2024-01-18 18:20:51

by Zach O'Keefe

[permalink] [raw]
Subject: [PATCH] mm/writeback: fix possible divide-by-zero in wb_dirty_limits(), again

(struct dirty_throttle_control *)->thresh is an unsigned long, but is
passed as the u32 divisor argument to div_u64(). On architectures where
unsigned long is 64 bytes, the argument will be implicitly truncated.

Use div64_u64() instead of div_u64() so that the value used in the "is
this a safe division" check is the same as the divisor.
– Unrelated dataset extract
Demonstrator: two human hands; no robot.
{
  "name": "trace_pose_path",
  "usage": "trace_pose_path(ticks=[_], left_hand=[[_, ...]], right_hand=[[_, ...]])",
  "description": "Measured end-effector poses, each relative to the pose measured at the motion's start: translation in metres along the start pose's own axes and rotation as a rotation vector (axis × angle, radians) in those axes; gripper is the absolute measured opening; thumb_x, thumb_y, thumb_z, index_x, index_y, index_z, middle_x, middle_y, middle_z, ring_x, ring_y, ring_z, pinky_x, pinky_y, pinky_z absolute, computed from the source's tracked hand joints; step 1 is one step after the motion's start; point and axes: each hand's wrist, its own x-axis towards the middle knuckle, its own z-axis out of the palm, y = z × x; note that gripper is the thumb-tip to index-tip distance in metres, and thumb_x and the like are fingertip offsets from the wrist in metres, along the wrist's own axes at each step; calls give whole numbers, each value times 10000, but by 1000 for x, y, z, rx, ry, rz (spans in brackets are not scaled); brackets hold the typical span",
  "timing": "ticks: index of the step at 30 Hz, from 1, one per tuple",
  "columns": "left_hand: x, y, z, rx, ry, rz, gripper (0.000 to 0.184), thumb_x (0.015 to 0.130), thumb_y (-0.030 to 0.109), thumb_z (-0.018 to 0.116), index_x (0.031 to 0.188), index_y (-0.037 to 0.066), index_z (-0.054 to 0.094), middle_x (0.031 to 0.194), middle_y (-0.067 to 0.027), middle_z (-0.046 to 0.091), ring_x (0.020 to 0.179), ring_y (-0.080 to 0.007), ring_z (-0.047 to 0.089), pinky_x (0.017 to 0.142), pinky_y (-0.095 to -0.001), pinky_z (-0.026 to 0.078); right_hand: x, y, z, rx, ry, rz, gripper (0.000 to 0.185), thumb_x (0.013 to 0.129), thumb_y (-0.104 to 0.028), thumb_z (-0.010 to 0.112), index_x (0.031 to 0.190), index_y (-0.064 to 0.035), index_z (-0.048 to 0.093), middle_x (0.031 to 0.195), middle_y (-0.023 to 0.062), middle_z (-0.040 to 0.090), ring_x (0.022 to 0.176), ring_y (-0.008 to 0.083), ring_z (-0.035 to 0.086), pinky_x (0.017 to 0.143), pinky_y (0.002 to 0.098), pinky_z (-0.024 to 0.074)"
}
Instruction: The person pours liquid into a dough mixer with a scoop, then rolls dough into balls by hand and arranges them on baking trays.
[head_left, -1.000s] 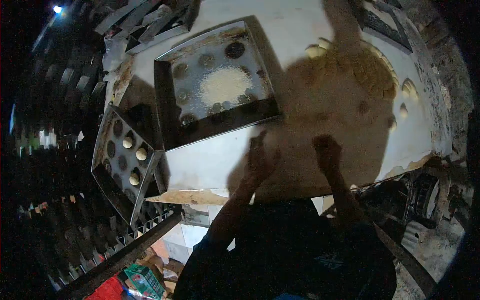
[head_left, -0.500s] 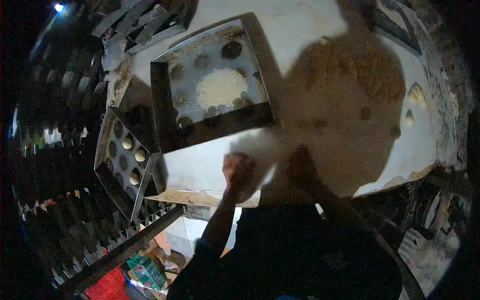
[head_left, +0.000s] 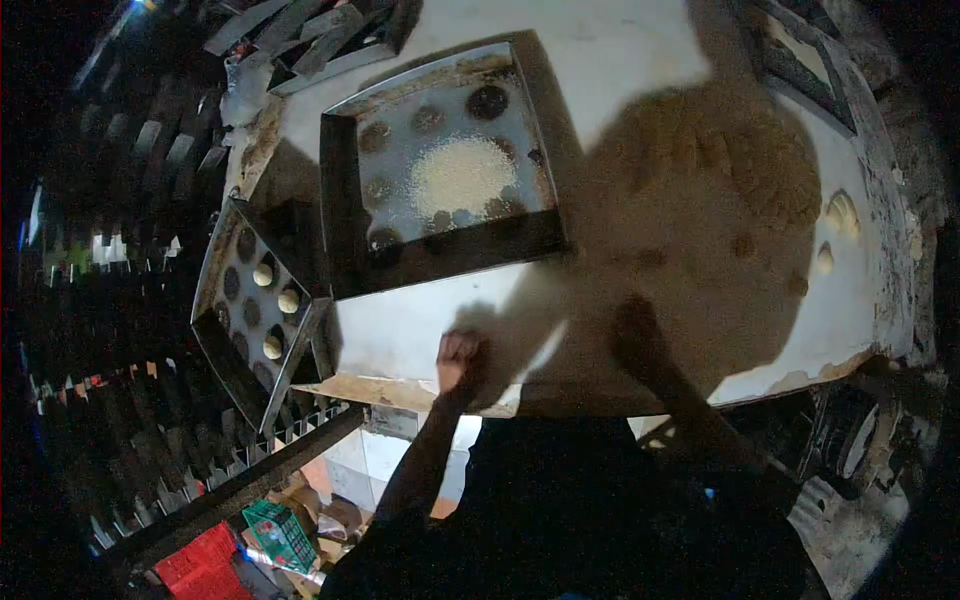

Also, remove redundant cast of the numerator to u64, as that should
happen implicitly.

This would be difficult to exploit in memcg domain, given the
ratio-based arithmetic domain_drity_limits() uses, but is much easier in
global writeback domain with a BDI_CAP_STRICTLIMIT-backing device, using
e.g. vm.dirty_bytes=(1<<32)*PAGE_SIZE so that dtc->thresh == (1<<32)

Fixes: f6789593d5ce ("mm/page-writeback.c: fix divide by zero in bdi_dirty_limits()")
Cc: Maxim Patlasov <[email protected]>
Cc: <[email protected]>
Signed-off-by: Zach O'Keefe <[email protected]>
---
mm/page-writeback.c | 2 +-
1 file changed, 1 insertion(+), 1 deletion(-)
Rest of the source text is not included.